What you will do:
The line containing "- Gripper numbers" and every line after it, through the last one below: output exactly these and nothing else.

Supplied data:
· · ·

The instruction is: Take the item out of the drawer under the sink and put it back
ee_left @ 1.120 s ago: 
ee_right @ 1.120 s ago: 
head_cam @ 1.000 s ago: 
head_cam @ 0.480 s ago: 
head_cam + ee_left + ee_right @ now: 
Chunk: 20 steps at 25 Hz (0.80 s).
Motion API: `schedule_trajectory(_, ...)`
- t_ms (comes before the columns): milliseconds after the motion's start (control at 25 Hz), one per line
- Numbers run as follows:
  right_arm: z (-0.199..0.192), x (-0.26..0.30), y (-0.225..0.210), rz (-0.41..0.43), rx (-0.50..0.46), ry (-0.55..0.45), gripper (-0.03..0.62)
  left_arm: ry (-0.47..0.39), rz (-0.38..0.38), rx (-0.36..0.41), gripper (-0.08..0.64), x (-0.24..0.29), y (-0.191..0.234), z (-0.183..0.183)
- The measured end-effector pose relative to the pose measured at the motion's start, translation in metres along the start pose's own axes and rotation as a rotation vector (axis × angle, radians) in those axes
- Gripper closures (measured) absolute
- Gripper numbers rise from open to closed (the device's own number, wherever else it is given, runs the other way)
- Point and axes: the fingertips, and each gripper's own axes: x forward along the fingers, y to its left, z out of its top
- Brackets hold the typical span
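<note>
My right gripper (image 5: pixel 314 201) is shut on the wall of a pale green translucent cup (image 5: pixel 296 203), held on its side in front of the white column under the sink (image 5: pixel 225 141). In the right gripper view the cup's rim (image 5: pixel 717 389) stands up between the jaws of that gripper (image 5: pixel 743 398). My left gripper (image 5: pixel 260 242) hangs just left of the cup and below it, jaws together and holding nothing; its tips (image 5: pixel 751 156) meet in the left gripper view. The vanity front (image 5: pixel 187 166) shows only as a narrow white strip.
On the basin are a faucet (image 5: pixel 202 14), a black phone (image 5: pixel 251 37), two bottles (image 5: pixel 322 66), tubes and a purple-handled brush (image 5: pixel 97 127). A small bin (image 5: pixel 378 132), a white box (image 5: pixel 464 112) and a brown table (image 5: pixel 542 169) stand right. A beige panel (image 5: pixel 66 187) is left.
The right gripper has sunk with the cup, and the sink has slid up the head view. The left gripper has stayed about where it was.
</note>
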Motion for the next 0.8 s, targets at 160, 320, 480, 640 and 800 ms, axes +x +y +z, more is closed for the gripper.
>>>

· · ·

Task answer:
- Gripper numbers rise from open to closed (the device's own number, wherever else it is given, runs the other way)
- Point and axes: the fingertips, and each gripper's own axes: x forward along the fingers, y to its left, z out of its top
- Brackets hold the typical span
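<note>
My right gripper (image 5: pixel 314 201) is shut on the wall of a pale green translucent cup (image 5: pixel 296 203), held on its side in front of the white column under the sink (image 5: pixel 225 141). In the right gripper view the cup's rim (image 5: pixel 717 389) stands up between the jaws of that gripper (image 5: pixel 743 398). My left gripper (image 5: pixel 260 242) hangs just left of the cup and below it, jaws together and holding nothing; its tips (image 5: pixel 751 156) meet in the left gripper view. The vanity front (image 5: pixel 187 166) shows only as a narrow white strip.
On the basin are a faucet (image 5: pixel 202 14), a black phone (image 5: pixel 251 37), two bottles (image 5: pixel 322 66), tubes and a purple-handled brush (image 5: pixel 97 127). A small bin (image 5: pixel 378 132), a white box (image 5: pixel 464 112) and a brown table (image 5: pixel 542 169) stand right. A beige panel (image 5: pixel 66 187) is left.
The right gripper has sunk with the cup, and the sink has slid up the head view. The left gripper has stayed about where it was.
</note>
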Motion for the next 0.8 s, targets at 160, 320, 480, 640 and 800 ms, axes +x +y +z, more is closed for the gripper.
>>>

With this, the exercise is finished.